Ci chiamano. Non crederai mica che sia finita? Ci hanno solo cambiato di posto. E comincia la serie di disgrazie. Anche gli altri non scherzano: un’infermiera corre fuori da una stanza: “un medico, un medico! abbiamo un arresto!”. Non ho parole: ma al pronto soccorso chi c’è a ricevere la gente, i filosofi? i droghieri? gli spazzini? E si va bene, se cercano un medico!
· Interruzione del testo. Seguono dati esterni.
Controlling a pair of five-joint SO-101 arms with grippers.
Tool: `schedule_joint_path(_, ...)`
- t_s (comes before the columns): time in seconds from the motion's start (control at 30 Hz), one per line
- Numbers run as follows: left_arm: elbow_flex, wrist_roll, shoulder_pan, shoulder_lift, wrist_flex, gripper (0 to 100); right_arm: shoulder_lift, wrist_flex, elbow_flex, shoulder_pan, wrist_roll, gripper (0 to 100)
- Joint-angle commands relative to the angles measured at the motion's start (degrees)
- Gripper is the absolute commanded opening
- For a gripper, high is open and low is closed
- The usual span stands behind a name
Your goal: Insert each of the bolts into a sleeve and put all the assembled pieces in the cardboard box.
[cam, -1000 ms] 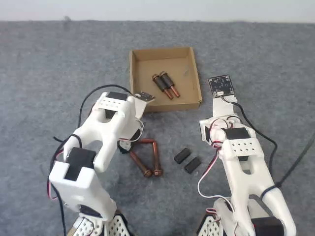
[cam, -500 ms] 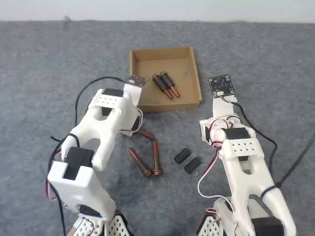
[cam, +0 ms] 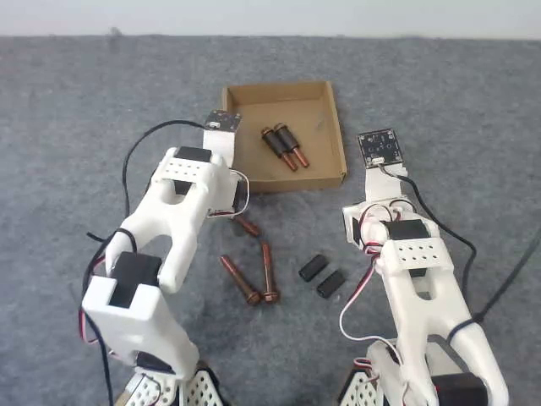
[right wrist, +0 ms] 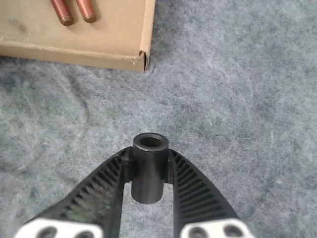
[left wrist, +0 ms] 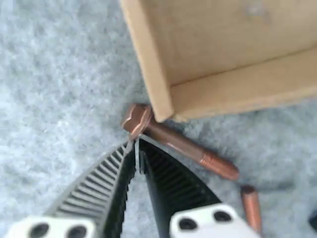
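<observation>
The left gripper (left wrist: 136, 147) had its jaws pressed together, tips at the head of a copper bolt (left wrist: 178, 145) lying by a front corner of the cardboard box (left wrist: 148, 69). The right gripper (right wrist: 148, 159) was clamped on a black sleeve (right wrist: 148, 181) above the grey mat (right wrist: 237, 74), near the box's other front corner. Two assembled pieces (cam: 276, 142) lay in the box; two bolts (cam: 268, 269) and two sleeves (cam: 313, 268) lay between the arms.

The grey felt-covered table (cam: 68, 127) carries the cardboard box (cam: 338, 135) toward its far edge. One bolt (cam: 247, 225) lies by the box's near corner. Closer to the near edge lie a second bolt (cam: 239, 279) and a third bolt (cam: 268, 272), heads close together. Two black sleeves (cam: 312, 268) lie side by side just beside them.
</observation>
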State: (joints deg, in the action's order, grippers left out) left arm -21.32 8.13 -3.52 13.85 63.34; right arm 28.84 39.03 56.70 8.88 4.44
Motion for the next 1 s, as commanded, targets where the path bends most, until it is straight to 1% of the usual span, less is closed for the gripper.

Uno c’era, quello che ci ha guardato dopo un’oretta che eravamo dentro: “Eh sì, per me è frattura!” “Anche per me!” rispondo (quando ci vuole…). Una donna urla dal dolore, anche lei il braccio al collo. Un’altra giace su una barella da tempo immemorabile, con chiazze gialle sul corpo e meno male che dorme, quasi quasi vado via e il braccio al collo a mio marito glielo metto io, lui che non grida, non è cosparso di macchie, ha solo una mano fratturata, gonfia e blu, cosa vuoi che sia… In piedi non resisto quasi più, trovo una sedia e mi ci metto, il dottore dice che posso stare. E continuano ad occuparsi di tutti fuorché di noi. Cambia il turno, queste forse le mettono di notte per dispetto: mi fanno alzare, non posso stare da quella parte del tavolo, devo andare nell’ingresso, ma nell’ingresso non ci sono sedie libere, allora vada là, e mi accompagna in una saletta, poi l’avvisiamo, sì, e ci credo io, che poi mi avvisano! Il malcapitato consorte viene spostato solo di qualche centimetro ogni tanto, una dice che lo deve vedere il medico, il medico dice che lo deve vedere la dottoressa, io dico che la dottoressa non si vede…Tutto così, per ore e da ore.

Alla fine mi ricordo di quando portai urgentemente la mamma moribonda, negli ambulatori di sopra, e l’infermiera mi indicò sgarbatamente due sale piene di gente, vede quanti stanno aspettando? e allora mi sentirono, anche da fuori, gli piantai un casino che fra pochino ricoveravano me. E quando la misero in una corsia dove non si resisteva dal cattivo odore, lo feci notare a una dottoressa, che mi rispose “Signora, puzza perché è un ospedale!” e io scrissi alla Nuova Sardegna, e il giorno dopo c’era un articolo grande come una pagina, firmato da me: “Puzza perché è un ospedale”… Mi ricordo tutto questo, e comincio a brontolare, dicendo a voce alta e in perfetto stile toscano cosa penso di loro e del trattamento riservato; ogni tanto provo a tacere, ma le battute mi escono da sole. Intanto stanno portando mio marito in radiologia, voglio andare anch’io perché sono sicura che del colpo alla gamba non ne parlerà, e infatti. Una delle notturne non sapendo con chi rifarsela se la prende con me, dice che devo andare fuori: ma l’infermiere mi ha detto che posso seguirlo, e allora se la prende anche con lui… e alle mie proteste “è da quando sono arrivata che brontola!” “E ti credo io! Ed io è dalle tre che sto zitta, ora basta! Ma che modi sono questi, alla grazia della professionalità e della vocazione che dovreste avere in questo posto, ma vergognatevi!!” Fuori è tutto pieno. Ci metto un’oretta a smettere di tremare dai nervi. In compenso a ridarmi il marito ci mettono molto di più.

E io non dirò mai più bene del pronto (si fa per dire) soccorso.